Today the Bloomsday folks unveiled the 2019 Bloomsday Poster. Yeah, they did a few other things, too. But the poster is what I focus on. Why, because it’s my poster, my concept, and my artwork.
This is the third in a series of four.
This is how I create this series:
- In late 2016, I assembled photo references for all four posters, and arranged them into a large group.
- I split the large image into fourths.
- For each poster, I take the segment for that year and use it as a basis for my sketch. Here’s the preliminary sketch for this year’s poster:
- Once the sketch is complete, I work in Corel Painter to establish a color palette and use that palette (mostly) to paint the image.
- I then incorporate the artwork into a layout file and send it to a local offset printer.
If my headline sounds a bit testy and defensive, it’s because I constantly have to explain that these aren’t photo manipulations, but honest to gosh digital paintings. It’s not Photoshopped images. It’s not filtered photos. It’s original art created by my hand, painted using digital tools.

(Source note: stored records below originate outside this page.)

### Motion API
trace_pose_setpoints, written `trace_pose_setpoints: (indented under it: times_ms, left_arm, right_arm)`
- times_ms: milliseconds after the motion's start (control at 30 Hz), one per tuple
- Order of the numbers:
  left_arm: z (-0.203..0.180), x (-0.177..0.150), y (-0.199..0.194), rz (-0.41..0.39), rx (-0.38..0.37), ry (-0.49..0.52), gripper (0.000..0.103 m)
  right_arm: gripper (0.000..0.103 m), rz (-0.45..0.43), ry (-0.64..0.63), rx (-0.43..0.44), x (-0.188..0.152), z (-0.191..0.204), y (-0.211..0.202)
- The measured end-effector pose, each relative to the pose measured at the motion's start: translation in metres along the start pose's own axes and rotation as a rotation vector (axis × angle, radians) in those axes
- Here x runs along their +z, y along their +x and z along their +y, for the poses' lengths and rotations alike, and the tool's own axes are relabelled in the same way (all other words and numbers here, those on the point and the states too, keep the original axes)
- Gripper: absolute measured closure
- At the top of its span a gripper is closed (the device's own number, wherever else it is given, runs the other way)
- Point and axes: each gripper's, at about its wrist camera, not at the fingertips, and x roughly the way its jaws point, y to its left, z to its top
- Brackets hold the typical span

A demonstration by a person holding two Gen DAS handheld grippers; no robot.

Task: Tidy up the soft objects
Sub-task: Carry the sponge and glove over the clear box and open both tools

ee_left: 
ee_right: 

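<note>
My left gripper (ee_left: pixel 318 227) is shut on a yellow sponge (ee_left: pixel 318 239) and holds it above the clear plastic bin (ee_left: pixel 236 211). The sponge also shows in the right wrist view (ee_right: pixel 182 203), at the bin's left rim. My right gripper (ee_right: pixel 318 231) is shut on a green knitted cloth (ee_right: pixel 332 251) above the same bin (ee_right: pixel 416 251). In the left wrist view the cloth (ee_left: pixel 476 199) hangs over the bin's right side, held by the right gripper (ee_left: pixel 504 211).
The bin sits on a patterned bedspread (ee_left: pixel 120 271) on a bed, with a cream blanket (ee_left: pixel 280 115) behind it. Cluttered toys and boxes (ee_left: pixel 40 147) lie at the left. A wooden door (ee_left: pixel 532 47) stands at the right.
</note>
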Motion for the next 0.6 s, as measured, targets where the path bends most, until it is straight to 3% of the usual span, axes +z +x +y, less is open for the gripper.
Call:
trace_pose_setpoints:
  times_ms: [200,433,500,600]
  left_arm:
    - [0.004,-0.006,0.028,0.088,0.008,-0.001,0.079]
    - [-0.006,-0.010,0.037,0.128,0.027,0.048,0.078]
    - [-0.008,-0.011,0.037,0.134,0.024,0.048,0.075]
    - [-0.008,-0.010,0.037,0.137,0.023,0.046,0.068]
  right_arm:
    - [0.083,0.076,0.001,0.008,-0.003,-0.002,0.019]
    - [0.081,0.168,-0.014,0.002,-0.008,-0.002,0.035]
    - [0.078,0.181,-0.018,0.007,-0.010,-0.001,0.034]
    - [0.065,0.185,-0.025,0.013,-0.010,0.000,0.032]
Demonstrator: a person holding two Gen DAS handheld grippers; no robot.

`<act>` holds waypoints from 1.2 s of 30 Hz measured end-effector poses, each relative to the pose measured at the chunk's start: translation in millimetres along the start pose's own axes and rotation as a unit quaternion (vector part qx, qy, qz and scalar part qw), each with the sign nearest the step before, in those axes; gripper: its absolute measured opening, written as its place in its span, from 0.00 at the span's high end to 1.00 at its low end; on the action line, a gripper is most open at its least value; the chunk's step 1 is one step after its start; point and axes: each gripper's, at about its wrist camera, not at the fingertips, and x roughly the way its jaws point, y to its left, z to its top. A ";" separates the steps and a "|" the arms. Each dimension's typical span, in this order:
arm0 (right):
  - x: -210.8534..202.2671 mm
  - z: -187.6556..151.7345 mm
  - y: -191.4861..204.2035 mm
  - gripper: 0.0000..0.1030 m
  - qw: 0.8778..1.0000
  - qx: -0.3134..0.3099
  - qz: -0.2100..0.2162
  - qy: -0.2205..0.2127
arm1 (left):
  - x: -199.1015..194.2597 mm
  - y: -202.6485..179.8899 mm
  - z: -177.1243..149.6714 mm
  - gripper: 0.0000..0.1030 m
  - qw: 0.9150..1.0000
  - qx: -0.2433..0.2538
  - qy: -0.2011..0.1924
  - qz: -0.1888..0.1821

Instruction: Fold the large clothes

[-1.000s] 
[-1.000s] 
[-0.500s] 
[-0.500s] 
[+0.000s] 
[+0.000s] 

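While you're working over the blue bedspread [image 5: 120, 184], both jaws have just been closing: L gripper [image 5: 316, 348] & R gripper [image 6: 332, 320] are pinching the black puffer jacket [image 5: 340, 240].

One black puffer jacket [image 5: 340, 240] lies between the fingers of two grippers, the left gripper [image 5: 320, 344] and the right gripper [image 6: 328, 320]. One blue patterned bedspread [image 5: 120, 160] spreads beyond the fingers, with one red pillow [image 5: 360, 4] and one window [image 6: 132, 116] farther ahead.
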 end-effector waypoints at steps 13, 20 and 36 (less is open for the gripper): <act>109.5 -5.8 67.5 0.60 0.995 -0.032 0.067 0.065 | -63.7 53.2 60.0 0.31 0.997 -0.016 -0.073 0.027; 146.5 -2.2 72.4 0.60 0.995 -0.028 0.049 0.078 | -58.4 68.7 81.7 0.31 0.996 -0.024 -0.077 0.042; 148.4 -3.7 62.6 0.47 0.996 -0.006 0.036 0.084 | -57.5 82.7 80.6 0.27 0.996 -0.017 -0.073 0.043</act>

I’m tired of hearing how digital art is somehow “not real art”, or that I’m just using photographs and “making them look like paintings”.
Yes, I use reference photos (photos that I’ve shot myself), as most realist artists do. I even do a little tracing at the outset because it helps speed the process. But after the initial sketch, it’s all painting, and even though my tools are digital, my methods and techniques are based on traditional oil painting processes.
I'm quite pleased with this year's poster. I was even able to sneak a family friend into the group, which will be a fun surprise.